The EPA report spells out, in sober, evidence-based language, the consequences of our lethal myopia. This four-yearly assessment is integrated across all sectors, “seeing the environment in its totality so that we can understand our impact, both positive and negative. In our human, ecological and physical systems everything is connected. Ireland’s atmospheric, terrestrial including soils, freshwater and marine systems are essential to the health of its citizens and the functioning of its economy”.
These systems, the EPA tells us, are “under unprecedented pressure”. Every sectoral assessment is alarming. On climate, the position is “very poor”, with continuing high greenhouse gas emissions. The Climate Action Plan is a “first step”, but “major transition and system change” is needed.
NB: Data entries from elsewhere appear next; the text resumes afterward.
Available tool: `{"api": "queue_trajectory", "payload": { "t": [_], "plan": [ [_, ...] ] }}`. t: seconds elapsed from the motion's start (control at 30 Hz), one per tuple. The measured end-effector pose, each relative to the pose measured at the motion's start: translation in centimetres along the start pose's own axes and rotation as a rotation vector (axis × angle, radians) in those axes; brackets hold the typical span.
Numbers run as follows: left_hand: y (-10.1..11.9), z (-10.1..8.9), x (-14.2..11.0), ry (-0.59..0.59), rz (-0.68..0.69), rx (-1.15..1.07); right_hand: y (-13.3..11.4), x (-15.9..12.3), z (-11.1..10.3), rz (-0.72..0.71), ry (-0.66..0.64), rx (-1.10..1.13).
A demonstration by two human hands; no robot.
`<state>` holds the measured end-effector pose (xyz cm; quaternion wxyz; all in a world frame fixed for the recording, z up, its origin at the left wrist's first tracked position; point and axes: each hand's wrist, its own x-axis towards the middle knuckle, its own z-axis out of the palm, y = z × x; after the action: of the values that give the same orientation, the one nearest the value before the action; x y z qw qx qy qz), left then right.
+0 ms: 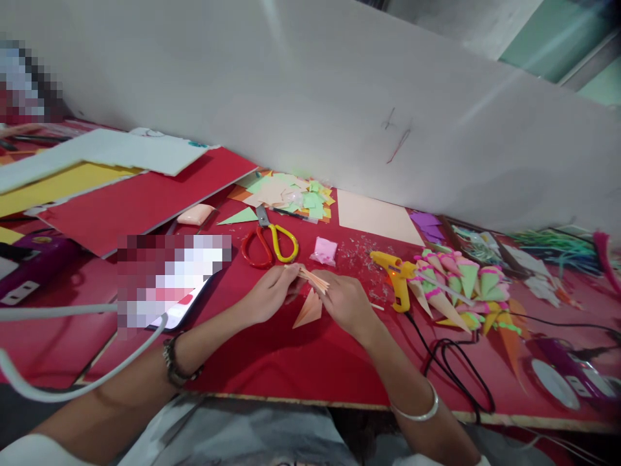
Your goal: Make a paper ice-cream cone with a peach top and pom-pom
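Fingers of my left hand and my right hand close from both sides on a small stack of peach paper pieces. Whether the pieces are folded or loose is too small to tell. Just below the hands a pointed peach paper piece shows against the red tabletop. Beyond my left hand lie scissors with one red and one yellow handle. A small pink packet sits past the fingertips. Right of my right hand rests a yellow glue gun.
Paper cones with pink edging are heaped at right, near a black cord. Cut paper scraps and a peach sheet lie along the wall. On the left are a phone, a white cable and a red board.
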<state>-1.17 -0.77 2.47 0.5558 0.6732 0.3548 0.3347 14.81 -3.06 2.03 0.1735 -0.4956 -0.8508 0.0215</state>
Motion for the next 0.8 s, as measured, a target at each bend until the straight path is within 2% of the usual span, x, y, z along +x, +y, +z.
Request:
{"api": "queue_trajectory", "payload": {
  "t": [0.1,0.23,0.37,0.6,0.73,0.8],
  "plan": [
    [-0.3,-0.1,0.1,-0.015,0.038,0.042,-0.2,0.0,-0.1,0.051,0.017,0.11],
    [-0.7,-0.6,0.3,-0.027,0.154,0.161,-0.6,0.0,-0.5,0.072,0.058,0.357],
    [-0.8,-1.0,0.3,-0.064,0.228,0.228,-0.7,-0.1,-1.1,0.062,0.002,0.494],
    [-0.8,-0.7,0.2,-0.023,0.192,0.162,-0.7,-0.3,-0.4,0.032,-0.026,0.371],
    [-0.7,-0.8,0.2,-0.028,0.168,0.159,-0.8,-0.3,0.4,0.036,0.006,0.219],
    [-0.6,-1.0,0.3,-0.044,0.173,0.174,-0.9,-0.3,0.5,0.034,0.03,0.228]
  ]
}}
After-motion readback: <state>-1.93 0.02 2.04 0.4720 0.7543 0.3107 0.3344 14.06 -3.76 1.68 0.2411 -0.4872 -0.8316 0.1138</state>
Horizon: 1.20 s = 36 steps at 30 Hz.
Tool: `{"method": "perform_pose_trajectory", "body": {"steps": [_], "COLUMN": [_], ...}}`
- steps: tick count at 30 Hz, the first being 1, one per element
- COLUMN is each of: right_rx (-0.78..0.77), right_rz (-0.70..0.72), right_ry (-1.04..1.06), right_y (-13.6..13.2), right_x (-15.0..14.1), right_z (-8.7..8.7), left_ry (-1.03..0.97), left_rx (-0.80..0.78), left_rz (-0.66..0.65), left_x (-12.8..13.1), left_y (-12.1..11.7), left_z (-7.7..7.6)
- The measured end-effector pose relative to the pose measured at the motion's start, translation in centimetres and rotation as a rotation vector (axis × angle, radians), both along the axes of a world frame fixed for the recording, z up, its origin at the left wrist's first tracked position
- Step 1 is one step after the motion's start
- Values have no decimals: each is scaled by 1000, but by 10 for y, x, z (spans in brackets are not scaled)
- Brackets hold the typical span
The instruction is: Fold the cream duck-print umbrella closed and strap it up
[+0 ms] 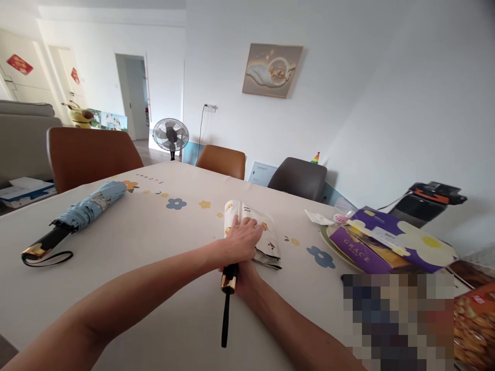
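Observation:
A white folding umbrella (236, 210) with small coloured prints lies on the table in front of me, its loose canopy partly folded and fanned to the right. My left hand (243, 240) rests over the canopy, its fingers curled onto the fabric. Below and partly hidden by it, my right hand (247, 275) closes around the umbrella near the top of its handle. The black handle (229, 278) with a gold end points toward me, and a black wrist strap (225, 322) hangs from it. To the left lies a light blue folding umbrella (93, 206), closed up, with a black and gold handle.
A flower-print cloth covers the table (154, 299). At the right are a purple box (359, 250) on a plate, a plastic cup (343, 213) and a black appliance (421, 203). Brown chairs (95, 154) and a grey chair (299, 178) stand beyond, with a fan (170, 135) behind.

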State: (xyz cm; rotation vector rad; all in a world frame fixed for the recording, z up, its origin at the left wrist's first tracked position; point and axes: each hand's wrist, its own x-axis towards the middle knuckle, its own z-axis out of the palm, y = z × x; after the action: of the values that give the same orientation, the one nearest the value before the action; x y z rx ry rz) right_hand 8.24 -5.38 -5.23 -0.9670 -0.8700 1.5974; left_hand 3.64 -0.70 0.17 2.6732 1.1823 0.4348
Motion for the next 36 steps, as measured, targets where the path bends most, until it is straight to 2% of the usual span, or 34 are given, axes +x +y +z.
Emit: {"method": "perform_pose_trajectory", "body": {"steps": [4,8,11,15,18,20,22,25,28,30,33,36], "right_rx": [-92,-105,-101,-167,-219,-246,-262,-256,-236,-229,-235,-287], "right_rz": [42,15,34,74,96,112,109,94,97,99,92,110], "right_ry": [194,217,224,232,247,272,296,311,300,285,286,290], "right_y": [-3,-4,-5,-3,1,3,4,3,3,2,3,5], "right_x": [2,3,2,1,2,3,3,3,2,2,3,6], "right_z": [-2,-2,3,8,6,4,3,5,8,9,10,12], "left_ry": [56,3,-38,-148,-362,-566,-754,-984,-1182,-1280,-1330,-1294], "left_rx": [147,249,200,141,205,169,77,-173,-369,-457,-523,-507], "left_rz": [-44,-71,-67,20,198,353,473,555,587,576,550,509], "left_x": [13,25,35,34,10,-15,-42,-76,-95,-103,-112,-121], "left_y": [7,11,14,20,25,27,25,19,14,14,18,19], "left_z": [0,-6,-4,13,26,28,23,3,-15,-22,-21,-13]}}
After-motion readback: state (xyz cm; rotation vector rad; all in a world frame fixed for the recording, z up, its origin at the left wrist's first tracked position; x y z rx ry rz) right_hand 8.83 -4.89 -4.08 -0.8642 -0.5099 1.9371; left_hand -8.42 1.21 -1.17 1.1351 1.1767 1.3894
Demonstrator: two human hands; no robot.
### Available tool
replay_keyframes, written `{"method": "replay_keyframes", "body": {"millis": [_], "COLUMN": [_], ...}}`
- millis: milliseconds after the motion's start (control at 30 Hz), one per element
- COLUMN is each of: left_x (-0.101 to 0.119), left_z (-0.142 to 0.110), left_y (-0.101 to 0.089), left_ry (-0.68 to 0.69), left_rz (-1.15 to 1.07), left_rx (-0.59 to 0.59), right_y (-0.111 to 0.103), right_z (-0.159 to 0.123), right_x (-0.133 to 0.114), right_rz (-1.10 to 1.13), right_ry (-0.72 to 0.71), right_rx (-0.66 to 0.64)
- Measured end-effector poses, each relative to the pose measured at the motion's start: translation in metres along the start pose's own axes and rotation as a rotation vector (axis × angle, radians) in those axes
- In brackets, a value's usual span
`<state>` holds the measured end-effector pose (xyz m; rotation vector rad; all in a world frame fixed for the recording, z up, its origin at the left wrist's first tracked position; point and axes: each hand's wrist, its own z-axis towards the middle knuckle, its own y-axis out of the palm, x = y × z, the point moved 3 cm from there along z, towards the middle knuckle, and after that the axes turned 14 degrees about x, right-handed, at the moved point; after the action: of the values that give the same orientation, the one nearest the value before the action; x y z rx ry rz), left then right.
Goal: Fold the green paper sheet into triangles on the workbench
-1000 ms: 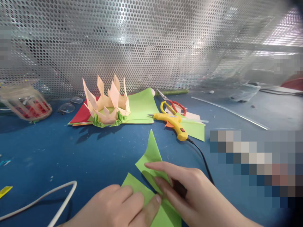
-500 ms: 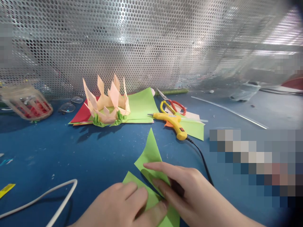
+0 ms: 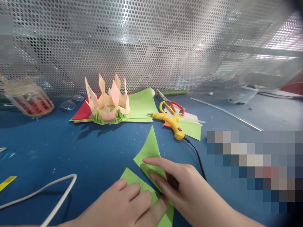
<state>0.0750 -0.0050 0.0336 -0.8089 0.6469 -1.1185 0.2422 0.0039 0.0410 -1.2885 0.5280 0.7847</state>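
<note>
**Green paper pressed flatter as the left thumb slides along the fold**

The green paper lies at the near edge of the blue tabletop, about its middle, one pointed flap aimed toward the far edge. Both hands are flat on it, open and pressing, not pinching. Since a second ago the left hand has crept rightward, so its thumb now lies against the fingers of the right hand and covers more of the near flap. The right hand has barely shifted. I judge a crease is being pressed down and is nearly set. Toward the far edge lie the glue gun, scissors and the paper lotus, unmoved.
</note>
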Motion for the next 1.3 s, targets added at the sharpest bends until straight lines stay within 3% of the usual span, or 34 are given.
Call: {"method": "replay_keyframes", "body": {"millis": [233, 500, 600, 767, 800, 900, 1000, 1100, 1167, 1233, 1300], "left_x": [0.0, 0.001, 0.001, 0.003, 0.003, 0.002, -0.002, -0.005, -0.007, -0.008, -0.009], "left_z": [0.0, 0.004, 0.008, 0.004, 0.001, -0.009, -0.013, -0.007, -0.004, -0.006, -0.012], "left_y": [0.0, 0.003, -0.001, 0.003, 0.004, 0.013, 0.016, 0.007, 0.003, 0.004, 0.008], "left_ry": [0.018, 0.016, 0.011, -0.001, 0.003, -0.046, -0.069, -0.011, 0.016, 0.009, -0.045], "left_rz": [0.02, 0.035, 0.049, 0.032, 0.05, 0.048, 0.062, 0.045, -0.02, -0.024, 0.017], "left_rx": [-0.065, -0.122, -0.04, -0.081, 0.014, 0.113, 0.062, -0.079, -0.241, -0.278, -0.164], "right_y": [-0.008, -0.006, -0.007, -0.011, -0.011, -0.016, -0.027, -0.04, -0.047, -0.051, -0.053], "right_z": [-0.001, 0.001, 0.004, 0.007, 0.008, 0.014, 0.024, 0.039, 0.049, 0.059, 0.066], "right_x": [-0.004, -0.005, -0.006, -0.007, -0.007, -0.006, 0.006, 0.03, 0.047, 0.061, 0.068], "right_rz": [0.037, 0.053, 0.077, -0.027, -0.053, -0.097, -0.176, -0.292, -0.355, -0.415, -0.466], "right_ry": [-0.005, -0.02, -0.049, -0.071, -0.082, -0.133, -0.178, -0.162, -0.126, -0.1, -0.087], "right_rx": [-0.141, -0.108, -0.098, -0.052, -0.03, 0.07, 0.221, 0.352, 0.377, 0.37, 0.349]}}
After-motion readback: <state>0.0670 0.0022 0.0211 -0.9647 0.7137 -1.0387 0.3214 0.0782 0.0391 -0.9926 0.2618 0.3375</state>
Water quality, especially in rivers, continues to deteriorate. Our ecosystems are mostly in “very poor” condition, and also getting worse.
What should be done? There is an urgent need, as the report states, for “a single, overarching, national environmental policy position”. Environmental costs and benefits must be explicitly factored in across all departments and sectors. The natural capital accounting system being developed in an EPA study could create common metrics informing such an integrated position.
Meanwhile, failure to meet existing targets and enforce existing regulations has been notorious. The report does not say so, but the National Parks and Wildlife Service has proved sadly unequal to some of its responsibilities, sometimes failing to protect iconic ecosystems even in the national parks it manages. It needs to be radically reformed and properly resourced.
But none of this will work, as the report wisely states, without effective communication and engagement with citizens and local communities, and economic supports to ensure a truly just transition.
We still have time to restore our degraded environment, and become worthy of the green reputation we so love to project abroad. But a massive shift in attitudes and behaviours, at all levels, is necessary, now.